Performance Problems You Can Fix: A Dynamic Analysis of Memoization Opportunities

Performance Problems You Can Fix: A Dynamic Analysis of Memoization Opportunities
Luca Della Toffola, Michael Pradel, Thomas Gross
2015

Performance bugs are a prevalent problem and recent research proposes various techniques to identify such bugs. This paper addresses a kind of performance problem that often is easy to address but difficult to identify: redundant computations that may be avoided by reusing already computed results for particular inputs, a technique called memoization. To help developers find and use memoization opportunities, we present MemoizeIt, a dynamic analysis that identifies methods that repeatedly perform the same computation. The key idea is to compare inputs and outputs of method calls in a scalable yet precise way. To avoid the overhead of comparing objects at all method invocations in detail, MemoizeIt first compares objects without following any references and iteratively increases the depth of exploration while shrinking the set of considered methods. After each iteration, the approach ignores methods that cannot benefit from memoization, allowing it to analyze calls to the remaining methods in more detail. For every memoization opportunity that MemoizeIt detects, it provides hints on how to implement memoization, making it easy for the developer to fix the performance issue. Applying MemoizeIt to eleven real-world Java programs reveals nine profitable memoization opportunities, most of which are missed by traditional CPU time profilers, conservative compiler optimizations, and other existing approaches for finding performance bugs. Adding memoization as proposed by MemoizeIt leads to statistically significant speedups by factors between 1.04x and 12.93x.

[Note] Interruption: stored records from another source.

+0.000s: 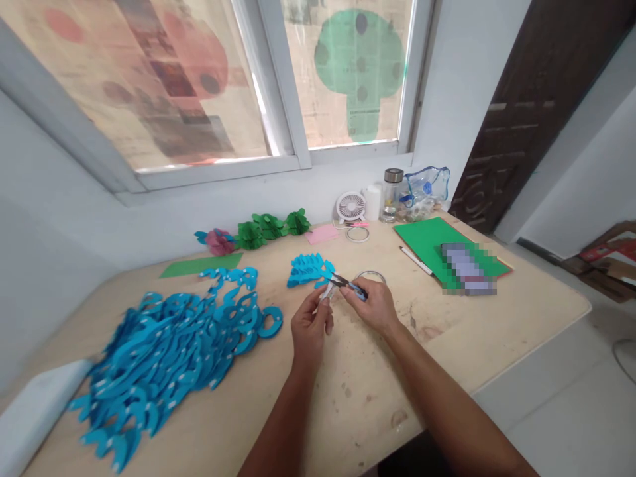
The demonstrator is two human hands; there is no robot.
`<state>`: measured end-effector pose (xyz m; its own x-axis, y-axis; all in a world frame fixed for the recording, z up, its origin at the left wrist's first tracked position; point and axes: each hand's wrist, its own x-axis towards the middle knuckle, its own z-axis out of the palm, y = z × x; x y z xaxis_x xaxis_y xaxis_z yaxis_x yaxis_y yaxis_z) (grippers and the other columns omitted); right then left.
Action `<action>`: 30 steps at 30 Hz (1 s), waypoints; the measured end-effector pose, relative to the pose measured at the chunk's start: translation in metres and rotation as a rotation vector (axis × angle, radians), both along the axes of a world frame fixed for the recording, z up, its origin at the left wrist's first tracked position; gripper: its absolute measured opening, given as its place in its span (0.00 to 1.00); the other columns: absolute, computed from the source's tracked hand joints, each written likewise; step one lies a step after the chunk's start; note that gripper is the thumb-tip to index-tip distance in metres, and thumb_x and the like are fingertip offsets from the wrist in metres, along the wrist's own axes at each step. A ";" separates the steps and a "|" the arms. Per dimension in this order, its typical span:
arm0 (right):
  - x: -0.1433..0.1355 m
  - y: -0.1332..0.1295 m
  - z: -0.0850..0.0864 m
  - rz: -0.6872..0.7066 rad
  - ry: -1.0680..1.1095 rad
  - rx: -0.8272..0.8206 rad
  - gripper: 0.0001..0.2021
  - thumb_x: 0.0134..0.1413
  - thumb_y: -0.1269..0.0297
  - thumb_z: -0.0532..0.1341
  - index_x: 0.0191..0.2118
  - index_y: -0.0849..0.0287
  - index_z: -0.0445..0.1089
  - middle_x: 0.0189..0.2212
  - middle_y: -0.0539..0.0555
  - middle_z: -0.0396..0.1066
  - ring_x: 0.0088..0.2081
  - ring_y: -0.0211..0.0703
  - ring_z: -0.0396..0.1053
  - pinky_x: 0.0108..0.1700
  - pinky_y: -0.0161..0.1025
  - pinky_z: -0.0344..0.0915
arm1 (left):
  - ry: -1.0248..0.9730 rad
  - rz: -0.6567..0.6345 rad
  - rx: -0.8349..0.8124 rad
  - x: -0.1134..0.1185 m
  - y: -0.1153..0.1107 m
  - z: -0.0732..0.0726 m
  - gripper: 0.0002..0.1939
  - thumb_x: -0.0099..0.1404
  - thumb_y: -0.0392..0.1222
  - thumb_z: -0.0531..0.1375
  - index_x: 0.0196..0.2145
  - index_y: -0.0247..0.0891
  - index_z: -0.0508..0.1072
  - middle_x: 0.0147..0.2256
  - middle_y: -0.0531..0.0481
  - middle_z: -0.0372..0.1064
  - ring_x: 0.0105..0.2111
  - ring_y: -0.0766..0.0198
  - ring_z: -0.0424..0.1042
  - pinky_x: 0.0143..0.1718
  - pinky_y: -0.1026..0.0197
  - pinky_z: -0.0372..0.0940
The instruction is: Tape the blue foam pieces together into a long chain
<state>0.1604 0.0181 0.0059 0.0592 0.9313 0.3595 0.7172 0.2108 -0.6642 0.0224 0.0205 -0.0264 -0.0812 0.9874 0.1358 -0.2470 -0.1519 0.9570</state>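
Near the middle of the table, my left hand [312,322] pinches a small whitish strip [328,292] between thumb and fingers. My right hand [372,303] is wrapped round the handles of dark-bladed scissors [344,282]. The blades point left and lie at the strip's upper end. Just beyond them is a small pile of cut blue pieces [305,269]. A large heap of curved blue pieces with white spots [183,351] lies to the left of my left hand.
Along the wall stand green paper flowers [271,226], a pink flower [220,242], a white fan [350,207] and a glass bottle [390,199]. A green sheet [422,240] with a blurred object lies right, beside a white pen [416,260]. A roll of wire [371,274] is behind my right hand.
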 end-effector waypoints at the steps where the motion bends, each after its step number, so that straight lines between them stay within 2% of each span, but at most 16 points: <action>1: 0.000 0.000 0.000 0.000 -0.001 0.000 0.18 0.54 0.50 0.53 0.27 0.58 0.70 0.18 0.49 0.65 0.22 0.35 0.59 0.26 0.31 0.49 | -0.002 -0.007 0.007 0.000 0.000 0.000 0.20 0.55 0.45 0.62 0.44 0.36 0.71 0.17 0.60 0.57 0.13 0.76 0.53 0.14 0.70 0.49; 7: 0.000 0.000 -0.001 -0.002 0.040 -0.008 0.19 0.54 0.49 0.52 0.25 0.58 0.69 0.18 0.49 0.63 0.22 0.35 0.58 0.26 0.31 0.49 | -0.054 -0.020 0.021 0.000 -0.001 0.002 0.18 0.55 0.44 0.62 0.44 0.37 0.71 0.18 0.61 0.55 0.13 0.76 0.53 0.15 0.69 0.49; 12: 0.000 0.002 -0.002 0.027 0.185 -0.030 0.18 0.53 0.50 0.54 0.24 0.59 0.68 0.17 0.47 0.60 0.22 0.34 0.58 0.26 0.31 0.49 | -0.076 -0.027 0.018 0.001 0.000 0.003 0.19 0.55 0.46 0.62 0.44 0.37 0.71 0.18 0.60 0.56 0.13 0.77 0.53 0.15 0.69 0.48; 18: 0.000 0.008 -0.007 0.129 0.505 -0.101 0.21 0.50 0.47 0.55 0.22 0.61 0.67 0.16 0.46 0.55 0.21 0.32 0.53 0.24 0.31 0.48 | -0.103 -0.049 0.033 0.001 -0.001 0.003 0.19 0.55 0.45 0.62 0.44 0.36 0.70 0.17 0.60 0.56 0.13 0.77 0.53 0.15 0.69 0.49; 24: -0.002 0.009 -0.006 0.205 0.919 -0.331 0.24 0.46 0.42 0.56 0.21 0.62 0.67 0.11 0.42 0.46 0.14 0.28 0.39 0.19 0.32 0.36 | -0.098 -0.036 0.032 0.001 -0.002 0.004 0.17 0.55 0.44 0.62 0.43 0.36 0.71 0.18 0.60 0.56 0.13 0.77 0.54 0.15 0.70 0.49; 30: -0.002 0.006 -0.001 0.228 1.121 -0.419 0.23 0.45 0.43 0.58 0.21 0.62 0.64 0.10 0.41 0.48 0.13 0.27 0.38 0.18 0.33 0.32 | -0.078 -0.047 0.041 0.001 -0.002 0.004 0.18 0.55 0.44 0.62 0.44 0.37 0.71 0.17 0.60 0.56 0.13 0.77 0.53 0.15 0.70 0.49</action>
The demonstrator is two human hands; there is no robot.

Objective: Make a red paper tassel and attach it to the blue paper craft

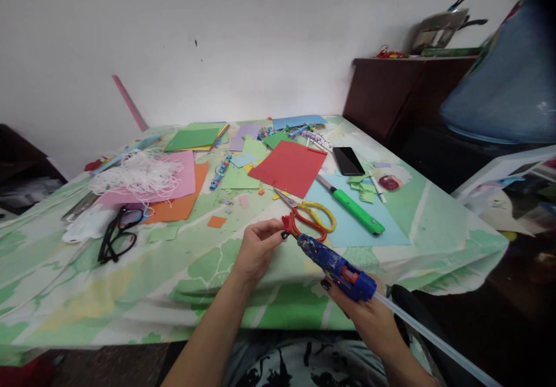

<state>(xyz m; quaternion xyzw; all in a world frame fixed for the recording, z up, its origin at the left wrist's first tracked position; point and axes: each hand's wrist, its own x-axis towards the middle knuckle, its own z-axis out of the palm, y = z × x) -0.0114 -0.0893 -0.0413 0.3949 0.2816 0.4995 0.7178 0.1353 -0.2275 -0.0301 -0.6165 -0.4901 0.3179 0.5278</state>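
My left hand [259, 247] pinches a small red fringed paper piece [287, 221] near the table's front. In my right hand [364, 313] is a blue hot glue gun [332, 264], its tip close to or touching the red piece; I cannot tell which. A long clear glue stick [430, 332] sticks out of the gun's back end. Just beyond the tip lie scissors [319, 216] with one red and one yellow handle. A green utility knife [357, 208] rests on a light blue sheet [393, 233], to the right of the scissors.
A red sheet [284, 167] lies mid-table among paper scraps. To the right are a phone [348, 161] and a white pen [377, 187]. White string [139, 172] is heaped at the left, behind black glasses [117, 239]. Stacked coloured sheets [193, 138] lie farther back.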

This paper was recommended by Asumu Takikawa. It is a nice idea, which seems surprisingly effective. The examples they analysed (sadly they don't really explain how they picked the program to study) have a mix of memoization opportunities in fairly different parts of the codebase. There are several examples of what we could call "peripheral communication logic", eg. date formatting stuff, which we could assume is not studied really closely by the programmers focusing more on the problem-domain logic. But there is also an interesting of subtle domain-specific memoization opportunity: an existing cache was over-pessimistic and would reset itself at times where it was in fact not necessary, and this observation corresponds to a non-trivial program invariant.

The authors apparently had some difficulties finding program inputs to exercise profiling. Programs should more often be distributed with "performance-representative inputs", not just functionality-testing inputs. In one example of a linting tool, the provided "standard test" was to feed the code of the linting tool to itself. But this was under a default configuration for which the tools' developers had already fixed all alarms, so the alarm-creating code (which actually had an optimization opportunity) was never exercised by this proposed input.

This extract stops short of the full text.